Find Us On Social Media :

Kisah Cermin yang Terlupakan

By K. Tatik Wardayati, Kamis, 10 Desember 2015 | 18:40 WIB

Kisah Cermin yang Terlupakan

Intisari-Online.com – Suatu ketika, sepasang suami istri Smith, mengadakan garage sale, untuk menjual barang-barang bekas yang sudah tidak mereka butuhkan lagi. Mereka sudah setengah baya, dan anak-anak mereka telah berumah tangga sendiri.

Kini waktunya bagi mereka untuk membenani rumah, dan menjual barang-barang yang sudah tidak dibutuhkan lagi. Saat mengumpulkan barang-barang yang akan dijual, mereka menemukan benda-benda yang sudah sedemikian lama tersimpan di gudang. Salah satu di antaranya adalah sebuah cermin yang mereka dapatkan sebagai hadiah pernikahan mereka, beberapa puluh tahun yang lampau.

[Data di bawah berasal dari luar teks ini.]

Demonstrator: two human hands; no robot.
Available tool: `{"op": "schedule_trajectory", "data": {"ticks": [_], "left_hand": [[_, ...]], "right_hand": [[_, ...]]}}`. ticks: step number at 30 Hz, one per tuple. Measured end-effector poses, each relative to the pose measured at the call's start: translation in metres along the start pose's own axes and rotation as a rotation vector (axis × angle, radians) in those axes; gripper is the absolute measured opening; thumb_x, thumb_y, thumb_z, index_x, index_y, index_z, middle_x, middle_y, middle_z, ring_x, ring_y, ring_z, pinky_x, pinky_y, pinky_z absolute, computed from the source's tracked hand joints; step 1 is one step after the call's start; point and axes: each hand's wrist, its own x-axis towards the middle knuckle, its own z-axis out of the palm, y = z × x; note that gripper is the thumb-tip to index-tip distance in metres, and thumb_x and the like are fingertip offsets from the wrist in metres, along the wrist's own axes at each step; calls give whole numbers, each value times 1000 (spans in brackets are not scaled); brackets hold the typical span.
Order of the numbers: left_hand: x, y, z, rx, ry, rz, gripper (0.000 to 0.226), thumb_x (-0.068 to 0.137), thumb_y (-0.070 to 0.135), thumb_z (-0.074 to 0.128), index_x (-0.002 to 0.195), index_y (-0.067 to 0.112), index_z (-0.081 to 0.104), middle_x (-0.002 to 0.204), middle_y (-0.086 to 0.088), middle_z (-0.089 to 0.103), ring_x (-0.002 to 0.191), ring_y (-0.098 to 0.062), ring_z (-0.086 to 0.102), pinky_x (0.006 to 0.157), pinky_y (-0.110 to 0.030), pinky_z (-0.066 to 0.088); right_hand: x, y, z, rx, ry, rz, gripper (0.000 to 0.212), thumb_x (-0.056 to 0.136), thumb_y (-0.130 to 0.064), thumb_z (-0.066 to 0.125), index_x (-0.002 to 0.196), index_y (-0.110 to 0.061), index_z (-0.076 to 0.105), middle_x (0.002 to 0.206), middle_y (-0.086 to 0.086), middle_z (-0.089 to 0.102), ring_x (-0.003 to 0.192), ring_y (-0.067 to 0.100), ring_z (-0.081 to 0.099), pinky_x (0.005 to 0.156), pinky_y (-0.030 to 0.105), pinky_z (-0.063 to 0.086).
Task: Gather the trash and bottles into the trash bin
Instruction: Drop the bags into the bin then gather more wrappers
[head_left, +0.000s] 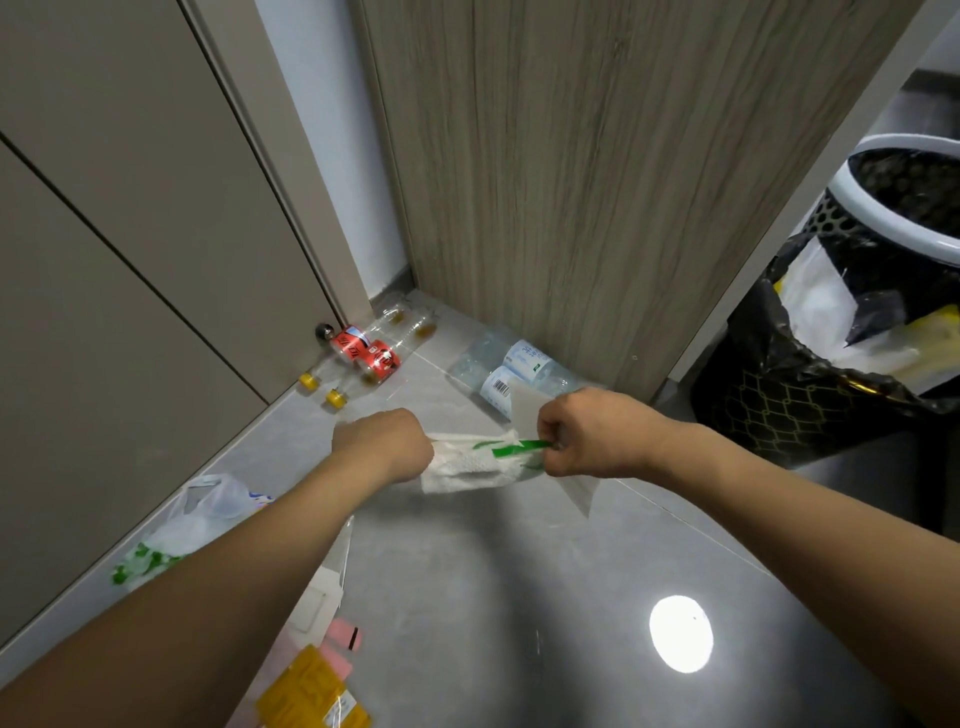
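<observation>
My left hand (387, 444) and my right hand (582, 434) both grip a bundle of trash above the floor: a white paper towel (462, 470) with a green-printed wrapper (519, 447) and a grey card piece (527, 410). Two clear bottles with red labels and yellow caps (363, 356) lie by the door. Two crushed water bottles with white labels (511, 371) lie against the wood panel. The trash bin (852, 208), white-rimmed with a black liner, stands at the right, with a filled black bag (810, 384) in front of it.
A white and green plastic bag (192, 525) lies by the left wall. Yellow packaging (311, 691), a pink slip (340, 631) and a clear wrapper (322, 597) lie on the grey floor near me. A door stop (324, 331) sits at the door's base.
</observation>
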Motion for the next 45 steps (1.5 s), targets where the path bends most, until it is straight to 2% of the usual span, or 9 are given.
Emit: {"op": "schedule_trajectory", "data": {"ticks": [5,12,15,18,22,29,34,41,45], "left_hand": [[-17,21,-23,-779,-181,187,29,95,0,39,89,13,64,67,-5,66,55,-15,60,54,-26,45],[-38,134,-78,-962,-66,461,31,97,-2,38,90,13,64,71,-12,63,48,-14,57,43,-23,43],[-45,186,-95,-985,-32,525,33,96,-4,38,89,15,65,66,-8,65,48,-13,57,42,-22,44],[-48,232,-104,-1008,-24,564,34,95,-5,40,89,16,66,63,-6,67,48,-13,58,41,-22,46],[-45,286,-107,-973,-4,600,34,94,-8,38,88,13,65,62,-9,65,46,-14,57,40,-22,48],[-18,369,-95,-762,98,612,39,87,-4,32,108,8,63,74,-13,66,55,-19,61,48,-29,53],[6,409,-62,-327,6,636,17,86,24,57,101,16,55,99,-6,63,86,-26,64,78,-40,56],[2,364,-46,-140,420,802,20,94,23,45,102,19,63,94,2,64,83,-17,58,71,-31,46],[2,289,-43,-83,464,838,20,95,23,47,102,16,64,98,-1,66,92,-20,59,80,-34,46]], "right_hand": [[-28,40,-56,193,56,200,19,81,-36,69,96,-25,68,95,-7,66,90,14,60,82,27,48],[-96,111,-131,604,339,482,54,89,-3,50,131,-36,47,115,6,53,96,23,58,82,39,54],[-130,152,-136,802,461,580,68,88,1,51,139,-40,29,106,16,54,78,25,59,62,33,53],[-160,192,-122,887,500,682,61,87,2,48,132,-36,34,96,15,54,75,26,57,63,37,55],[-164,228,-98,1122,778,782,61,86,1,49,137,-30,37,119,10,49,96,27,58,78,41,57],[-136,247,-70,1032,827,850,56,95,-13,46,149,-20,31,160,-2,11,142,24,26,106,35,33],[-146,257,-74,898,877,885,51,94,-8,42,145,-18,39,153,1,33,137,22,35,104,32,34],[-136,231,-74,698,786,774,53,92,-12,45,144,-15,39,147,5,40,128,23,44,98,33,39],[-118,191,-75,555,667,686,49,92,-16,48,141,-12,42,143,8,45,128,24,45,102,35,38]]}}
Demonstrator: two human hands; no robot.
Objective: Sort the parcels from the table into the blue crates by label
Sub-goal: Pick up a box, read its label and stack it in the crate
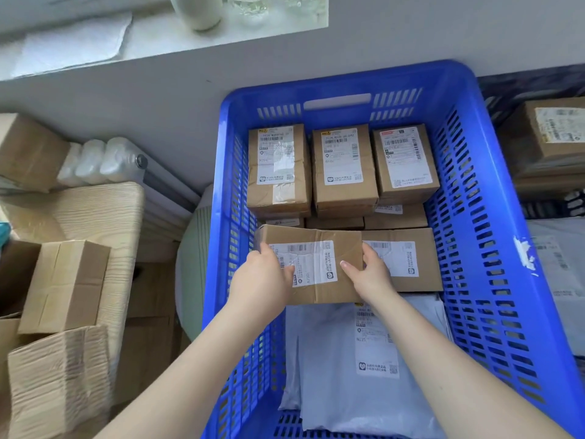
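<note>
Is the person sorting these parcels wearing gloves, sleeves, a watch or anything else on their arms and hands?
No. Both forearms are bare as far as the view shows, with no sleeves in sight. The left hand and right hand have no gloves, rings, watch or bracelet. The fingernails look short and unpainted.

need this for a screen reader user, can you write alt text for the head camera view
Two bare hands, left hand and right hand, hold a labelled cardboard parcel inside a blue crate. Three boxes line its far end; a grey mailer bag lies nearest.
</note>
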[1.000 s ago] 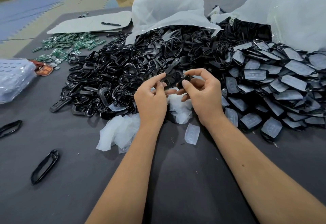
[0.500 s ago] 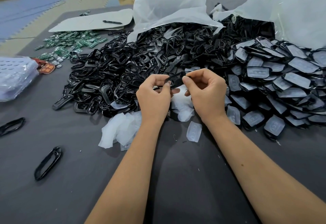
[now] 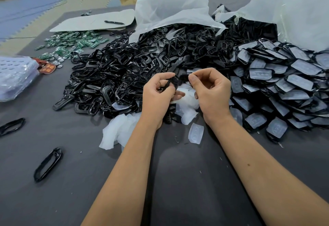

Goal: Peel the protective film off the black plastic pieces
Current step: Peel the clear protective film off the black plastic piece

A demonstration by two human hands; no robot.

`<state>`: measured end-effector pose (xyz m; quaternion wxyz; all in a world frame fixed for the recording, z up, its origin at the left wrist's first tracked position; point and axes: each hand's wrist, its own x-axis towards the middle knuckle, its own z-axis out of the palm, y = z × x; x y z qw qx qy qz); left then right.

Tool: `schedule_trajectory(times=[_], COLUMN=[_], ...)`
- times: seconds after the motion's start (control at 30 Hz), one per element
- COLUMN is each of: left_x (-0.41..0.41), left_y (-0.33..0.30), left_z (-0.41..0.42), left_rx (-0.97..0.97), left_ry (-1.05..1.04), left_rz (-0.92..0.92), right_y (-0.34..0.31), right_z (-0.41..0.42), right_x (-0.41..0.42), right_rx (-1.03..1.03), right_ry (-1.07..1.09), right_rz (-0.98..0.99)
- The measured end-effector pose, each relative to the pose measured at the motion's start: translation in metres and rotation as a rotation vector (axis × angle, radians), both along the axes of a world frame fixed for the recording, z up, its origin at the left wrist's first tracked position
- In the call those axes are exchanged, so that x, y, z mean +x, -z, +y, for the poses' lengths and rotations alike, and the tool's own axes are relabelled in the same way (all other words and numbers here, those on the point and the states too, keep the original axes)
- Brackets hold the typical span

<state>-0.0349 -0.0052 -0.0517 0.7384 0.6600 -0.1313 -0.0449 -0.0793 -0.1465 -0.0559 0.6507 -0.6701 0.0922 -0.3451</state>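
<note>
The desk [image 3: 178, 190] carries a grey cloth surface. At 11 o'clock from the hands lies a heap of glossy black frame pieces [image 3: 110, 81], too many to count. At 2 o'clock lies a heap of film-covered black pieces [image 3: 277, 87], each with a matte grey-white film on its upper face, also too many to count. Two white plastic bags [image 3: 170, 10] lie open behind the heaps. Peeled film scraps [image 3: 119, 131] are piled at 7 o'clock from the hands; one separate film piece [image 3: 195, 133] lies at 6 o'clock.

Both forearms extend forward from the near edge. The left hand [image 3: 156, 97] grasps one black plastic piece [image 3: 173, 81], held above the desk between both hands, fingers curled around it. The right hand [image 3: 211, 92] pinches the piece's right end between thumb and forefinger.

Two loose black frames [image 3: 48, 165] lie at 8 o'clock.
</note>
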Motion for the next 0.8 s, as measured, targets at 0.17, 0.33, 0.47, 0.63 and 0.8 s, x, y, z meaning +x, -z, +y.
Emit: schedule_trajectory(times=[0.17,0.33,0.47,0.63,0.8], left_x=[0.0,-0.0016,0.0,0.0015,0.0021], left_y=[0.0027,0.0043,0.004,0.0045,0.0048], left_z=[-0.0012,-0.0022,-0.0026,-0.0026,-0.0025], left_rx=[0.049,0.072,0.032,0.009,-0.003], left_ry=[-0.174,-0.265,-0.264,-0.233,-0.169], left_rz=[-0.058,-0.058,-0.008,0.029,0.053], right_y=[-0.0004,0.0006,0.0011,-0.0001,-0.0014], right_z=[0.0,0.001,0.003,0.0054,0.0072], right_x=[-0.0011,-0.0023,-0.002,-0.001,-0.0023], right_rx=[0.053,0.048,-0.045,-0.193,-0.259], right_ry=[0.006,-0.017,-0.006,0.025,0.046], right_rz=[0.003,0.003,0.058,0.113,0.132])
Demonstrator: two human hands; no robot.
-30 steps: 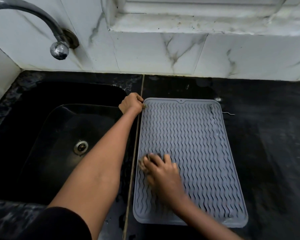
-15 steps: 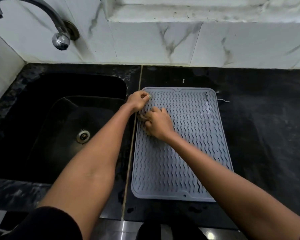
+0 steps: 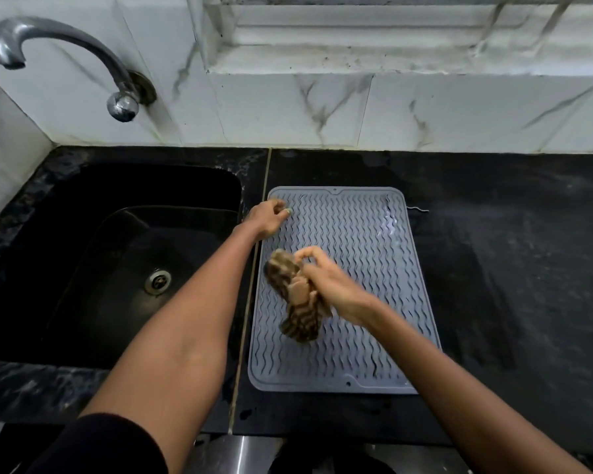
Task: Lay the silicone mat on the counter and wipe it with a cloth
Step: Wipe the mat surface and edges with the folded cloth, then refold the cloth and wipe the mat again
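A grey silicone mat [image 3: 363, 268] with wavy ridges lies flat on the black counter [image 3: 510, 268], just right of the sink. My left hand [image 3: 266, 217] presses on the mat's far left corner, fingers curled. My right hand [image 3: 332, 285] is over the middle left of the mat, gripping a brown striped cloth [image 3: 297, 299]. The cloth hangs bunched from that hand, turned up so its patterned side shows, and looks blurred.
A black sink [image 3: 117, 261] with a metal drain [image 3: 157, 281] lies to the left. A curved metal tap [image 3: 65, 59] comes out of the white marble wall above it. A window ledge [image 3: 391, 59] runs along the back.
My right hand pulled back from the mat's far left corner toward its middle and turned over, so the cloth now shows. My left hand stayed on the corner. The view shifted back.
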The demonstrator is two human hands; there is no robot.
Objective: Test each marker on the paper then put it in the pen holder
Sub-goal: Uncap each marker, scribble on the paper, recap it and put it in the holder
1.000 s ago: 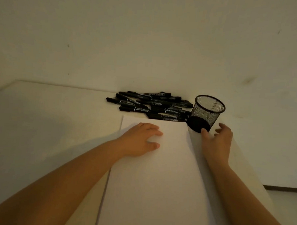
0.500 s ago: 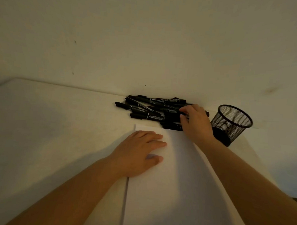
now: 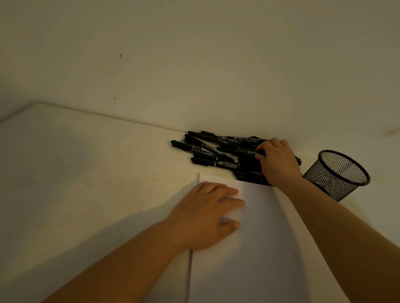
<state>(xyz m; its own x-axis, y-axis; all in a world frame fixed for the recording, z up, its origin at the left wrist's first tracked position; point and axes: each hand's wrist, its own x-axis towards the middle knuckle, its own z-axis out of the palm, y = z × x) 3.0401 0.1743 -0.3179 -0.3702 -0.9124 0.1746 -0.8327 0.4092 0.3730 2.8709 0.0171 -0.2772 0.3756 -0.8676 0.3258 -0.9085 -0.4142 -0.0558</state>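
Note:
A heap of several black markers (image 3: 215, 152) lies against the wall at the back of the white table. My right hand (image 3: 277, 162) is on the heap's right side, thumb and fingers pinching one black marker (image 3: 245, 152). A white sheet of paper (image 3: 259, 245) lies in front of the heap, with a tiny dark dot near its top. My left hand (image 3: 205, 215) rests flat on the paper's upper left corner, fingers straight. A black mesh pen holder (image 3: 336, 175) stands to the right of the heap; no marker shows inside it.
The white table (image 3: 78, 180) stretches to the left, bare there. The wall (image 3: 198, 59) runs directly behind the markers. The table's right edge passes just beyond the pen holder.
My right hand left the pen holder, moved left to the marker heap and has closed its fingers on a marker. The left hand stays on the paper. The view shifted left.

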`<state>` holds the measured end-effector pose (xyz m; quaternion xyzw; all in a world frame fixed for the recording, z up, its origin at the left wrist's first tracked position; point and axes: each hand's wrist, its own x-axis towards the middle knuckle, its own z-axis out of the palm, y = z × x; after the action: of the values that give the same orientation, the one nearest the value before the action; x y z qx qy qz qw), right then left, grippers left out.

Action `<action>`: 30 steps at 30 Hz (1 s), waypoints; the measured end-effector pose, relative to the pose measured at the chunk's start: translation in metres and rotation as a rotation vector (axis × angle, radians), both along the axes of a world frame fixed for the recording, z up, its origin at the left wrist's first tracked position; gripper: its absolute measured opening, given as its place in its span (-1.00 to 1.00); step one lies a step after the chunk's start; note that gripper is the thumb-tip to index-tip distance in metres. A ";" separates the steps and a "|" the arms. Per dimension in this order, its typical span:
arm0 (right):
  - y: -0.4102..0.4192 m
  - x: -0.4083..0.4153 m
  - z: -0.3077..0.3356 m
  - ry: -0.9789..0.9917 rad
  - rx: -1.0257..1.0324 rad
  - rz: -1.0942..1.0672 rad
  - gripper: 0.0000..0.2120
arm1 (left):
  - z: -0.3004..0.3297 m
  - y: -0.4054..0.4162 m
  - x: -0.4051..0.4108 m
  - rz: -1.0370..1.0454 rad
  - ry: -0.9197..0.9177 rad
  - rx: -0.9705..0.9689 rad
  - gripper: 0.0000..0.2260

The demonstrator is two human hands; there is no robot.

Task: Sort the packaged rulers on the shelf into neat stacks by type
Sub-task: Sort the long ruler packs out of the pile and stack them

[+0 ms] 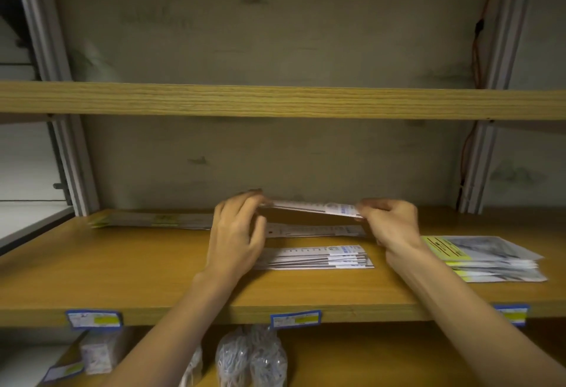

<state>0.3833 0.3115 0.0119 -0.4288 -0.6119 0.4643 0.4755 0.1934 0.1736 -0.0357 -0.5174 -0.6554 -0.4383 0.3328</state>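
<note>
Step in hand: carrying one packaged ruler [312, 208], held above shelf [122, 270] w/ both hands. Left hand [237, 233] pinches its 9 o'clock end, right hand [390, 222] grips 3 o'clock end. Matching stack [318, 257] lies at 6 o'clock of it. Next, prob.: lower square onto stack, edges aligned.

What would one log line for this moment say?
left hand: holds ruler pack's left end | right hand: pinches its right end | ruler pack: lifted over shelf | blue-label stack: below
</note>
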 end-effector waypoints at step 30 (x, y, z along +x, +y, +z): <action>0.010 0.019 -0.015 -0.688 0.515 -0.033 -0.89 | 0.013 0.005 -0.004 0.058 -0.066 -0.086 -0.86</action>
<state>0.4027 0.3220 -0.0033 -0.4356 -0.8238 0.1188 0.3427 0.1890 0.1789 -0.0229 -0.4975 -0.6989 -0.4165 0.3010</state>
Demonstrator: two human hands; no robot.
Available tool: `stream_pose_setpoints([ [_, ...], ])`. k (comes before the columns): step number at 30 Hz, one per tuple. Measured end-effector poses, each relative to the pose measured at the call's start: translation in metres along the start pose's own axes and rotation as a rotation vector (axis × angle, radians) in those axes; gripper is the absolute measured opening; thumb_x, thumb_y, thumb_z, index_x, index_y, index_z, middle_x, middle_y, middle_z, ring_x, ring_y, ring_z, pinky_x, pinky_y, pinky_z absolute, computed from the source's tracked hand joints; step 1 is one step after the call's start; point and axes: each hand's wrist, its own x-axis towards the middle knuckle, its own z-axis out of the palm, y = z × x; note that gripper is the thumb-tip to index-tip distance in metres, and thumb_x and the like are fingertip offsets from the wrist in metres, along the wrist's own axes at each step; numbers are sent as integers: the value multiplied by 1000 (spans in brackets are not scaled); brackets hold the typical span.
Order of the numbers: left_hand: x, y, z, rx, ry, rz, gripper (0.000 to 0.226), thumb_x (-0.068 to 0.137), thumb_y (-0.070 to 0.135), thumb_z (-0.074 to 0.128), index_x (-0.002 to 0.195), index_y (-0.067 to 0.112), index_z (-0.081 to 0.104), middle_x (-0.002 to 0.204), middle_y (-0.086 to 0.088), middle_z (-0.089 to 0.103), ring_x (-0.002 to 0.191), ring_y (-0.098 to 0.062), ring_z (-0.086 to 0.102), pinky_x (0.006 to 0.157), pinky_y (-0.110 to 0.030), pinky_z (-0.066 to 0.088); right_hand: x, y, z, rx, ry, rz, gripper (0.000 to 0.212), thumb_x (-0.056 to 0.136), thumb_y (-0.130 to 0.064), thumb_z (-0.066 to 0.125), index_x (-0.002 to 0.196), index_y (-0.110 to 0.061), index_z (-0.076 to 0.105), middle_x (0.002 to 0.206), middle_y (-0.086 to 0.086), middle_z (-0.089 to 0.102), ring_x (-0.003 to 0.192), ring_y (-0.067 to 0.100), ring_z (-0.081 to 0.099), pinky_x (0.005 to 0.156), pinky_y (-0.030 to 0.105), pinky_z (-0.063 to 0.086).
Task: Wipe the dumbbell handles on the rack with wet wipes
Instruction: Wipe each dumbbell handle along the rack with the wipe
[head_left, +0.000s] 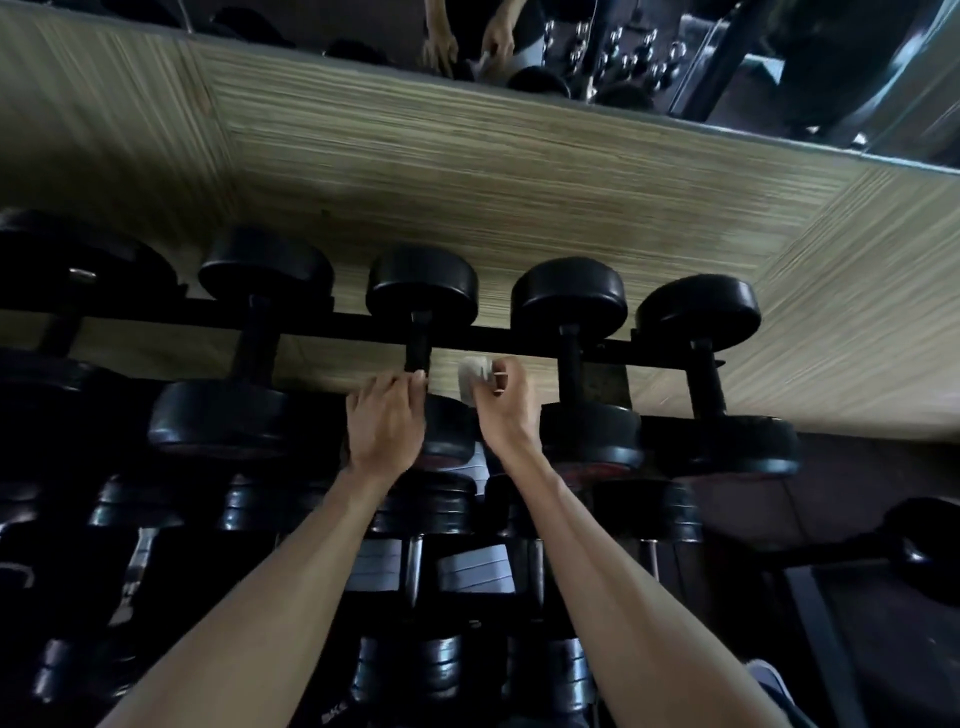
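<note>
Several black dumbbells lie across the top rail of the rack (493, 340). My left hand (387, 418) rests on the near head of the middle dumbbell (422, 291), its fingertips touching the dark handle (418, 345). Just right of that handle, my right hand (506, 402) pinches a crumpled white wet wipe (474, 378). The wipe hangs in the gap beside the handle, apart from it as far as I can tell.
More dumbbells fill the lower tiers (415, 566) beneath my arms. Another top-row dumbbell (569, 306) stands close to the right of my right hand. A wood-grain wall panel (467, 182) backs the rack, with a mirror (571, 47) above it.
</note>
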Motion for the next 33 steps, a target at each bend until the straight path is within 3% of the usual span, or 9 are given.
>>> stream_pose_setpoints([
  [8, -1, 1, 13, 13, 126, -23, 42, 104, 34, 27, 111, 20, 66, 107, -1, 68, 104, -26, 62, 89, -45, 46, 21, 20, 38, -33, 79, 98, 14, 100, -22, 62, 111, -15, 56, 96, -1, 64, 86, 17, 64, 68, 25, 49],
  [12, -1, 1, 16, 11, 158, -12, 39, 103, 32, 29, 103, 20, 66, 104, 1, 68, 101, -24, 62, 88, -42, 46, 39, 17, 46, -95, 36, 134, 13, 98, -14, 62, 109, -9, 65, 94, 1, 67, 82, 16, 63, 68, 24, 45],
  [16, -3, -1, 16, 9, 182, -11, 40, 104, 32, 29, 102, 20, 67, 101, 3, 69, 96, -22, 63, 86, -39, 46, 49, 19, 45, -138, -42, 100, 17, 97, -8, 59, 83, -6, 68, 74, 0, 67, 61, 11, 58, 48, 13, 39],
  [19, -3, -2, 16, -13, 212, -13, 37, 105, 31, 31, 101, 20, 66, 98, 4, 68, 92, -21, 64, 84, -38, 46, 55, 16, 48, -165, -89, 120, 21, 97, -7, 56, 82, -4, 71, 78, 4, 71, 66, 13, 61, 47, 10, 39],
  [24, -2, -6, 18, -43, 236, -9, 33, 104, 28, 34, 102, 19, 65, 98, 4, 67, 88, -19, 63, 84, -36, 45, 63, 14, 59, -206, -100, 147, 27, 98, -4, 49, 74, 0, 62, 68, 2, 60, 63, 12, 51, 42, 10, 34],
  [29, -3, -6, 18, -59, 249, -10, 29, 102, 25, 37, 104, 19, 66, 99, 4, 66, 89, -18, 61, 86, -31, 41, 71, 9, 62, -222, -68, 122, 39, 99, -4, 50, 60, -5, 53, 59, -2, 49, 55, 8, 41, 41, 14, 31],
  [33, -2, -6, 18, -71, 252, -35, 26, 100, 23, 41, 102, 18, 66, 98, 3, 66, 86, -19, 60, 81, -29, 39, 76, -2, 65, -207, -46, 78, 51, 99, -4, 52, 52, -17, 35, 53, -7, 35, 51, 7, 29, 40, 18, 27],
])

Sejak pertama kali diperolehnya, cermin itu sama sekali tidak pernah digunakan. Bingkainya berwarna biru air membuat cermin itu tampak buruk dan tidak cocok untuk diletakkan di ruangan manapun di rumah mereka. Namun, karena tidak ingin menyakiti orang yang menghadiahkannya, cermin itu tidak mereka kembalikan.

Akhirnya, cermin itu teronggok di lotong. Dan setelah puluhan tahun berlalu, mereka berpikir orang yang memberikannya tentu sudah lupa dengan cermin itu. Mereka pun mengeluarkannya dari gudang dan meletakkan bersama dengan  barang lain untuk dijual keesokan harinya.

Garage sale yang mereka adakan ternyata mendapat banyak peminat. Halaman rumah mereka penuh oleh orang-orang yang datang untuk melihat barang bekas yang mereka jual. Satu persatu barang bekas mereka mulai terjual. Perabot rumah tangga, buku-buku, pakaian, alat berkebun, mainan anak-anak, bahkan radio tua yang sudah tidak berfungsi pun sudah terjual.

Tiba-tiba seorang pria menghampiri Ny. Smith, tanyanya, “Berapa harga cermin itu?” sambil menunjuk cermin yang tak terpakai.

Ny. Smith tercengang, “Wah, saya sendiri tidak berharap akan menjual cermin itu. Apakah Anda sungguh ingin membelinya?”

“Ya, tentu saja. Kondisinya masih sangat bagus,” jawab pria itu.

Ny. Smith tidak tahu berapa harga yang pantas untuk cermin jelek itu. Meskipun sangat mulus, namun baginya cermin itu tetaplah jelek dan tidak berharga.

Setelah berpikir sejenak, Ny. Smith berkata, “Hmmm… Anda bisa membeli cermin itu seharga satu dolar.”

Dengan wajah berseri-seri, pria tadi mengeluarkan dompetnya, menarik selembar uang satu dolar dan memberikannya kepada Ny. Smith.

“Terima kasih,” kata Ny. Smith, “Sekarang cermin itu menjadi milik Anda. Apakah perlu dibungkus?”